### TASK ITEM
Line filter on the word "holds": copy each matching line from the entries.

### INPUT MATERIAL
+---+

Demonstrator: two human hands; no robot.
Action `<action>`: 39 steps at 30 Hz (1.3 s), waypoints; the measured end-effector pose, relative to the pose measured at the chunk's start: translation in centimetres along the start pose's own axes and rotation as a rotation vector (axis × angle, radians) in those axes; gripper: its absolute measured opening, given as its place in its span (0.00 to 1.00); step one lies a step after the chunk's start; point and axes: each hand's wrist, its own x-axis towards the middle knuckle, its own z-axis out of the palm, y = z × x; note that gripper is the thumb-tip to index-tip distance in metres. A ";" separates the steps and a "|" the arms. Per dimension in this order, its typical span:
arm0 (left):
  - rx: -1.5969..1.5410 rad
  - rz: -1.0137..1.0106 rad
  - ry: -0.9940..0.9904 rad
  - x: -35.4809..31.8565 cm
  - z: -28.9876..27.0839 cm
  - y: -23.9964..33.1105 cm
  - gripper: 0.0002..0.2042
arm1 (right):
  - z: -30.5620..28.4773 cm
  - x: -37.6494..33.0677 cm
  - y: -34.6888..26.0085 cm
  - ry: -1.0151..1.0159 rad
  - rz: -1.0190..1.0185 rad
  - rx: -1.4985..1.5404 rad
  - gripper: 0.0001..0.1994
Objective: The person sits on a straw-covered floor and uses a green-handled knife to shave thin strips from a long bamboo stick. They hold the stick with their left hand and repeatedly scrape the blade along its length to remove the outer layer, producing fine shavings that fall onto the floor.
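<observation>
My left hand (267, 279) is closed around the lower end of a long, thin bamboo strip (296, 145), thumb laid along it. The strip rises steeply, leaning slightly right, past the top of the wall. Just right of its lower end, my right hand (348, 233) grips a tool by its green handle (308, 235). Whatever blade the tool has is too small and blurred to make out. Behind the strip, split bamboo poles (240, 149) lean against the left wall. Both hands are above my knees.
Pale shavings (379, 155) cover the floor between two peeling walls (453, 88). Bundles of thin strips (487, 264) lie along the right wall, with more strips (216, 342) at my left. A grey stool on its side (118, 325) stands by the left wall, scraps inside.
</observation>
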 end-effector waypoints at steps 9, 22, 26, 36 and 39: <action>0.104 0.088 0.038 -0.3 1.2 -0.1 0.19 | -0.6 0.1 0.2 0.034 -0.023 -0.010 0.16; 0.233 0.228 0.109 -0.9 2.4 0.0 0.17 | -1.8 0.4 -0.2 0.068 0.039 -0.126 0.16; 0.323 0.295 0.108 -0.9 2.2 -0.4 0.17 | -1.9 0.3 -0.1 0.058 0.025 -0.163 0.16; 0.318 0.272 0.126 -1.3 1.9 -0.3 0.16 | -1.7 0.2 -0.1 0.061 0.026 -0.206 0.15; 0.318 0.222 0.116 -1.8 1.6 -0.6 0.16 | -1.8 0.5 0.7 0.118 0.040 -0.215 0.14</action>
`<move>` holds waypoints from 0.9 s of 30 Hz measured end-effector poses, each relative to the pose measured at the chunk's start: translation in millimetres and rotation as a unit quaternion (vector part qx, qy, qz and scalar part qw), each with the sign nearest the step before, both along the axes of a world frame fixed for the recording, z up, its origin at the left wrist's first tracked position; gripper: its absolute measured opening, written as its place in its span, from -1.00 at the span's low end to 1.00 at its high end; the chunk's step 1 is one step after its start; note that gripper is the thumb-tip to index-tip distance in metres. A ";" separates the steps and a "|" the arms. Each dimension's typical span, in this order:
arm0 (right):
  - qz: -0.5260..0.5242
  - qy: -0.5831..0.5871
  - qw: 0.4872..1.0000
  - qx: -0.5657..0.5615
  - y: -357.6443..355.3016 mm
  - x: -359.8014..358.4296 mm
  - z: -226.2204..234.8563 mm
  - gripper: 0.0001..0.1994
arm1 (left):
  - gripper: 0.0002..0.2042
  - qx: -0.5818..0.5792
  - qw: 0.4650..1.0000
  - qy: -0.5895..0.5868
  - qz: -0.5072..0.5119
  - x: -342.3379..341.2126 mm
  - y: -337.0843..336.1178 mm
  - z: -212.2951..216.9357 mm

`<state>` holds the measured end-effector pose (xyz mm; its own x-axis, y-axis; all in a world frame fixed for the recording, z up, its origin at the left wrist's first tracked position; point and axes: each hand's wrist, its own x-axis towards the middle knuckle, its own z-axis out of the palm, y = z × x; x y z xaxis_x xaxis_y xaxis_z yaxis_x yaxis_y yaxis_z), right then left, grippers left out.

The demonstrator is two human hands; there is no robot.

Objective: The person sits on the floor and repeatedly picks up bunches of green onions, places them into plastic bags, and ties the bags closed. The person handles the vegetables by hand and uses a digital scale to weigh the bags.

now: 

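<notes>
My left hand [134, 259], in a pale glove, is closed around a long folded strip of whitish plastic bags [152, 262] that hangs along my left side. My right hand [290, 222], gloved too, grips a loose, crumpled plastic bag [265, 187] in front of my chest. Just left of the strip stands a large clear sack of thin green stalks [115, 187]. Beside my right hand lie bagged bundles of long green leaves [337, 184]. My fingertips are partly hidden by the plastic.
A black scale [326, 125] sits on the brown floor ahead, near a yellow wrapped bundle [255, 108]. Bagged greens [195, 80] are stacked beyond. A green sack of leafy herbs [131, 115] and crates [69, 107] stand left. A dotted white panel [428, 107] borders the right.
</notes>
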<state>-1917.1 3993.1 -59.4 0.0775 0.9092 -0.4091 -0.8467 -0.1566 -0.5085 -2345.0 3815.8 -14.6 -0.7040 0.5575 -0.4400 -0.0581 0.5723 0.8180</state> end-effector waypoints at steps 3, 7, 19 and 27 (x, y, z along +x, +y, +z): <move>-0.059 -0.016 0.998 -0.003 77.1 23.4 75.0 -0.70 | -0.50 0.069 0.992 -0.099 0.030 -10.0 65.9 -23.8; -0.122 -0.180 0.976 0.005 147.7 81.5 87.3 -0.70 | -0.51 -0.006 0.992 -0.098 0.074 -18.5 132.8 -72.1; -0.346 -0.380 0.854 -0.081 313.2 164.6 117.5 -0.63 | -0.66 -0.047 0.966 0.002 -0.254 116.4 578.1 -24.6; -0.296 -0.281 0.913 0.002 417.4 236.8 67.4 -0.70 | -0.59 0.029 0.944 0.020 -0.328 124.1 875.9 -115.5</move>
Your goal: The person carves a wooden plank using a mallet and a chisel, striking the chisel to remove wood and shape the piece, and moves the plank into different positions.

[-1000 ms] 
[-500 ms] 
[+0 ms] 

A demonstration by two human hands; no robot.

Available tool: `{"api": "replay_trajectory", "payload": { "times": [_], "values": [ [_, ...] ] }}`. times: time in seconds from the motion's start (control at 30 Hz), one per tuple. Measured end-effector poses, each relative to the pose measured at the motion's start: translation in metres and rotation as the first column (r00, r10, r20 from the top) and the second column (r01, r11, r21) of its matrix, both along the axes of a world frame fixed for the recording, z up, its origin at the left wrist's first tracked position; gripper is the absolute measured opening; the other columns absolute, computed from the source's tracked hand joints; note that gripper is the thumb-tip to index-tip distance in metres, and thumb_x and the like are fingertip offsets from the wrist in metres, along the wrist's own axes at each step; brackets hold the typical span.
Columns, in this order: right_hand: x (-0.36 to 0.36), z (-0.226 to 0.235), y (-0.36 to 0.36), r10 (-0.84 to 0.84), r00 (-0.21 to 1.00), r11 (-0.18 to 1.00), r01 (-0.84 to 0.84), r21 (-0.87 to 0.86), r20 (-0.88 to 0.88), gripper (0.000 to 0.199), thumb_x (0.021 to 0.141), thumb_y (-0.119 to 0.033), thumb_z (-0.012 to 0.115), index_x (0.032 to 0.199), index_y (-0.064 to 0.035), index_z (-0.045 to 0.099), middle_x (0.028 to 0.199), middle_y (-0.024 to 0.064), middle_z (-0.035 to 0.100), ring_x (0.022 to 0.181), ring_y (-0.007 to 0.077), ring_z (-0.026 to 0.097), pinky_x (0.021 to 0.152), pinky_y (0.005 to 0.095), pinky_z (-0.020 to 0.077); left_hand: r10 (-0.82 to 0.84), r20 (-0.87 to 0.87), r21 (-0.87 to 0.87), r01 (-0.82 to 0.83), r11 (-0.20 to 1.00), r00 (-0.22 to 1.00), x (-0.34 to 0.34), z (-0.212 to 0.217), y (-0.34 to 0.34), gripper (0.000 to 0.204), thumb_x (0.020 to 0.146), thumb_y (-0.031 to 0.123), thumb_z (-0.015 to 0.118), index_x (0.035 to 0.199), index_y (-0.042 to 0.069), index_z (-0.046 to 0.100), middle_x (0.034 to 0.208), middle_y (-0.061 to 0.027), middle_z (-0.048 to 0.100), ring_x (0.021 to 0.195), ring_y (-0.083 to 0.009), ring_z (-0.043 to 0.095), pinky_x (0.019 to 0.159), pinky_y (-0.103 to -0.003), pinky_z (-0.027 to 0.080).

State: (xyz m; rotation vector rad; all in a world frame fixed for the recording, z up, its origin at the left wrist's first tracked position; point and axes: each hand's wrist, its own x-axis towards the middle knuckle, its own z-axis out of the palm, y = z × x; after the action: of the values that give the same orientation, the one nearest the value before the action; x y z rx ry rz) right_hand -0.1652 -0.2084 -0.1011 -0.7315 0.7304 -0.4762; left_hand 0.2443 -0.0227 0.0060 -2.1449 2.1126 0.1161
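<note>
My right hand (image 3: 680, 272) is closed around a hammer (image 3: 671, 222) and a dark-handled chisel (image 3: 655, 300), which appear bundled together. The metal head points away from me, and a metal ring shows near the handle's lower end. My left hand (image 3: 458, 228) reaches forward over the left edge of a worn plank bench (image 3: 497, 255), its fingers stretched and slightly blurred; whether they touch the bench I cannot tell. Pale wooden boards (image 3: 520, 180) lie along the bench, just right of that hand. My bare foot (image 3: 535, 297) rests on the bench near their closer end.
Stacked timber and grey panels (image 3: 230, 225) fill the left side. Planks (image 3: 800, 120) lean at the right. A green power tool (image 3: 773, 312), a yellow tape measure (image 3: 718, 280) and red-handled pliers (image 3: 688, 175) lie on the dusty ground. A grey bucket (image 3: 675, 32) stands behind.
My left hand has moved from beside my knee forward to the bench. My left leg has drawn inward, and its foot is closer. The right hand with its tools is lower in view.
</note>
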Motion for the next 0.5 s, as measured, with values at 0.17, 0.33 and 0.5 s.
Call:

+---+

### TASK SOLUTION
`<move>` holds waypoints from 0.9 s of 30 Hz measured end-effector poses, each relative to the pose measured at the chunk's start: translation in millimetres and rotation as a unit quaternion (vector part qx, qy, qz and scalar part qw), each with the sign nearest the step before, both along the axes of a world frame fixed for the recording, z up, its origin at the left wrist's first tracked position; gripper: its absolute measured opening, written as its place in its span, from -1.00 at the span's low end to 1.00 at its high end; the chunk's step 1 is one step after its start; note that gripper is the thumb-tip to index-tip distance in metres. A ";" separates the steps and a "|" the arms. Each dimension's typical span, in this order:
`<state>` holds the measured end-effector pose (xyz mm; its own x-axis, y-axis; all in a world frame fixed for the recording, z up, its origin at the left wrist's first tracked position; point and axes: each hand's wrist, its own x-axis towards the middle knuckle, its own z-axis out of the palm, y = z × x; x y z xaxis_x xaxis_y xaxis_z yaxis_x yaxis_y yaxis_z), right then left, grippers left out.

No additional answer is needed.